Mentre Trump lanciava i suoi strali, ASML l’azienda olandese che produce macchinari cruciali per la manifattura di chip, annunciava di aver superato di quasi un terzo le sue stime di venduto per l’anno in corso. Un chiaro segno del fatto che il boom del settore non è neppure lontanamente vicino.

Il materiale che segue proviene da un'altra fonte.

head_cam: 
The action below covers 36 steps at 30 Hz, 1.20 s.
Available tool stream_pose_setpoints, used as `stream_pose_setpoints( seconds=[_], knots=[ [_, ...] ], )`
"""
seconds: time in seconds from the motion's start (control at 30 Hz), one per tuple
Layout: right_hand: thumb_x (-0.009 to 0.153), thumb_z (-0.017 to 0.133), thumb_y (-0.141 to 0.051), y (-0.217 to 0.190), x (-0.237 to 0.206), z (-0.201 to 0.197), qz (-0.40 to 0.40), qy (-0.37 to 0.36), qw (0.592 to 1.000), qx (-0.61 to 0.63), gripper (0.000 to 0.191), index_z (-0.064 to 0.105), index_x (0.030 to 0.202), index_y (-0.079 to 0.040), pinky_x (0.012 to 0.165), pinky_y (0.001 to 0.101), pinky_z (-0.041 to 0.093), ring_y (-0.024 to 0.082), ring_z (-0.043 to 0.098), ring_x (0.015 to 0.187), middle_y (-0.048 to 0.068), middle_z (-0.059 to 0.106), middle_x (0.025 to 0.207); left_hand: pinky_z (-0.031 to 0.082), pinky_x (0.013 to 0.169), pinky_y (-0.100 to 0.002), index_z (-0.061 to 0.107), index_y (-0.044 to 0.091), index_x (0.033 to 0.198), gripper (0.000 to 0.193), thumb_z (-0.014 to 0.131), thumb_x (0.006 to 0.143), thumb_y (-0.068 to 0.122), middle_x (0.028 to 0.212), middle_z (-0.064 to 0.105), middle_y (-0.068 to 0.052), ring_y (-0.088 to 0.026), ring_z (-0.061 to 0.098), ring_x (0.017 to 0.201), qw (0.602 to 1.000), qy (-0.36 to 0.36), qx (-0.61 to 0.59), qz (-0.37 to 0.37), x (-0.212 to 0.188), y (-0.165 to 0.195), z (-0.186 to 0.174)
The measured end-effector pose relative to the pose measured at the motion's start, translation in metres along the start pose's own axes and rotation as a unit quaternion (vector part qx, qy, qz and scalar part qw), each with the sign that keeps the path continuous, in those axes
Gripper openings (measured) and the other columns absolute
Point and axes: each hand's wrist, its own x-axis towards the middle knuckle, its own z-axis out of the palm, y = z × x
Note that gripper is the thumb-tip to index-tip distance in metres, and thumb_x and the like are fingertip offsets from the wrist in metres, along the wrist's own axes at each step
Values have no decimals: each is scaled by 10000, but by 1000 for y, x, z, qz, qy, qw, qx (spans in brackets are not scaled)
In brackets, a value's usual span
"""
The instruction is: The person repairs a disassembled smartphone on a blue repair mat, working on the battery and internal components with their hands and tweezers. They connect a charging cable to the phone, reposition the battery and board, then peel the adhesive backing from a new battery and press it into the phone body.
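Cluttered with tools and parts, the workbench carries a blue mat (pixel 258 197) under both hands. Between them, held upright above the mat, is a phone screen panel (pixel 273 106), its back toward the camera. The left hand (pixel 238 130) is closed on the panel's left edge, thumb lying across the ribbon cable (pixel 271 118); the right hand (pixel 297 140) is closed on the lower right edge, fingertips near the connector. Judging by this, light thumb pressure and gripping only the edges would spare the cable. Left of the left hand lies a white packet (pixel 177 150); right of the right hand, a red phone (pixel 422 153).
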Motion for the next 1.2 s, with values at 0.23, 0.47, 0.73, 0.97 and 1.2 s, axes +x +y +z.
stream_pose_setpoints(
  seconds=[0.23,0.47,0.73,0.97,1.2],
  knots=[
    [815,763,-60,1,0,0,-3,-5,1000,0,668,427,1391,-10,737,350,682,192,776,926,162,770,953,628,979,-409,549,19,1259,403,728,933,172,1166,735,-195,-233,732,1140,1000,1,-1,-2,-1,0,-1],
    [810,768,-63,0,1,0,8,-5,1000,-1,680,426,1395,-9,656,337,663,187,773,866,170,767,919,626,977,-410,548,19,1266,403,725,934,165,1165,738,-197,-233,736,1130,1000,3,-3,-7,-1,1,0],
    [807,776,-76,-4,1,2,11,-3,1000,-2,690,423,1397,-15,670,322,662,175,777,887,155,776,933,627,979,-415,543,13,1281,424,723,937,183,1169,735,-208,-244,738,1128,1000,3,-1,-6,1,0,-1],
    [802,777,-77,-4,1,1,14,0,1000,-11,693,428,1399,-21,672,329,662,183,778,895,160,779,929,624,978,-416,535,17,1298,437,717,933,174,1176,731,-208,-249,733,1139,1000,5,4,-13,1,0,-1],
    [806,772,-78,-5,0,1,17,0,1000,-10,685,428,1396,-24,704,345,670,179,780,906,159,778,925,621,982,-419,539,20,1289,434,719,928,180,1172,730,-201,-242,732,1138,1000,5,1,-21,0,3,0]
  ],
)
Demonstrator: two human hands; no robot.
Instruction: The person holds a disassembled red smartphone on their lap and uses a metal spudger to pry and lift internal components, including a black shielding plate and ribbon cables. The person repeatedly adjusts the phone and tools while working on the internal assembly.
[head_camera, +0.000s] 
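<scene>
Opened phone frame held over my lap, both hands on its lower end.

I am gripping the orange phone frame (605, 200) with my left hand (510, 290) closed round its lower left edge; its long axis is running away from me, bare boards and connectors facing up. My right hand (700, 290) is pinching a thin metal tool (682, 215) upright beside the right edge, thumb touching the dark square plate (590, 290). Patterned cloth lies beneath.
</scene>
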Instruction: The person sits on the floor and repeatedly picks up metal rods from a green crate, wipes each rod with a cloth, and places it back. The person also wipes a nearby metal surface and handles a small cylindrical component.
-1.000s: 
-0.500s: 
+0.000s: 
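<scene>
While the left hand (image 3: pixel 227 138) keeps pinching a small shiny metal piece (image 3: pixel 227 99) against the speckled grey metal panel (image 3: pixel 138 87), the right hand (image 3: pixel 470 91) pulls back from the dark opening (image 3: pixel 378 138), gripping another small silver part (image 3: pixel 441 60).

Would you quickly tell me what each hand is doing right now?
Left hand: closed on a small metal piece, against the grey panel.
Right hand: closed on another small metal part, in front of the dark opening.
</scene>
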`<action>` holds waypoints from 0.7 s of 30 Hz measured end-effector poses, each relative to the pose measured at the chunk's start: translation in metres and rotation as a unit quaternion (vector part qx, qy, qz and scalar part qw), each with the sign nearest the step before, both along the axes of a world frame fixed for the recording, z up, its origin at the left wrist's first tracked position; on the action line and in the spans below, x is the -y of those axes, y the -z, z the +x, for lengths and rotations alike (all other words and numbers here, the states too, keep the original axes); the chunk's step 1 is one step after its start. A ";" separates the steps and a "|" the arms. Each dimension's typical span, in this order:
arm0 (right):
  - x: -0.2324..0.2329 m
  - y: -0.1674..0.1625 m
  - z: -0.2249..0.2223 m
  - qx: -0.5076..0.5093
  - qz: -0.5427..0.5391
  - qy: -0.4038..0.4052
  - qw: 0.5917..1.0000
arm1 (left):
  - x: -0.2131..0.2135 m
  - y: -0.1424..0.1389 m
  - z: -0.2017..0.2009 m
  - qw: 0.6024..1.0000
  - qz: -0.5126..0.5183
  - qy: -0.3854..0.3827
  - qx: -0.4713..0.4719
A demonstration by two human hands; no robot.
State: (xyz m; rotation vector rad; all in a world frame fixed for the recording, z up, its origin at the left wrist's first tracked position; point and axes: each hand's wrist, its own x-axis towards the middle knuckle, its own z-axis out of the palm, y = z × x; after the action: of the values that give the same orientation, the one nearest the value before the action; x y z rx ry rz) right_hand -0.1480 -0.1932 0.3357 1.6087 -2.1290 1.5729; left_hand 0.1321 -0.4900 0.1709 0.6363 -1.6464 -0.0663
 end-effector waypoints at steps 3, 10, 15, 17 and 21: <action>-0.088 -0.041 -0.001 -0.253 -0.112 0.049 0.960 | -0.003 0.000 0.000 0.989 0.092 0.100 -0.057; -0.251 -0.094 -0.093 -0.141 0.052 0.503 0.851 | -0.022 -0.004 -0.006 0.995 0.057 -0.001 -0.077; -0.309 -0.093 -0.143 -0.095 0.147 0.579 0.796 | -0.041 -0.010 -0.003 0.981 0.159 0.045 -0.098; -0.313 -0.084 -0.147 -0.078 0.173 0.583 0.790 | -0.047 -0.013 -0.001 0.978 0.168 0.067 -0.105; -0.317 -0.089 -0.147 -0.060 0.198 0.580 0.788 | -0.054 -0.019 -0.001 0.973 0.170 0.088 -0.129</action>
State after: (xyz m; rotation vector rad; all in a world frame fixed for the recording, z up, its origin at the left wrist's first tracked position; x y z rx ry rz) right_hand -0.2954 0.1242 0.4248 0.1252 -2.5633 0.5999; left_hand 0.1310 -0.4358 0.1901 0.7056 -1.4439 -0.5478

In che modo vanno quindi interpretate le parole di Trump? E chi significato avrebbe il suo ritorno alla Casa Bianca per il futuro dei chip? Secondo i più pessimisti, le “minacce” di Trump a Taiwan sono da prendere alla lettera e potrebbero rappresentare l’inizio di una politica di disimpegno dall’isola asiatica, con conseguenze potenzialmente catastrofiche in primis per i suoi abitanti e, di riflesso, per l’universo dei semiconduttori.

Secondo analisti più prudenti, si tratta della tipica boutade trumpiana. E anzi, il caotico stile del personaggio potrebbe reintrodurre un po’ di ambiguità strategica in merito alla posizione americana sull’isola, col risultato di rendere più difficile per Pechino decifrare le intenzioni degli Usa in merito. L’unica cosa certa è che nel frattempo la “boutade” ha mandato in fumo svariati centinaia di miliardi di dollari sui mercati.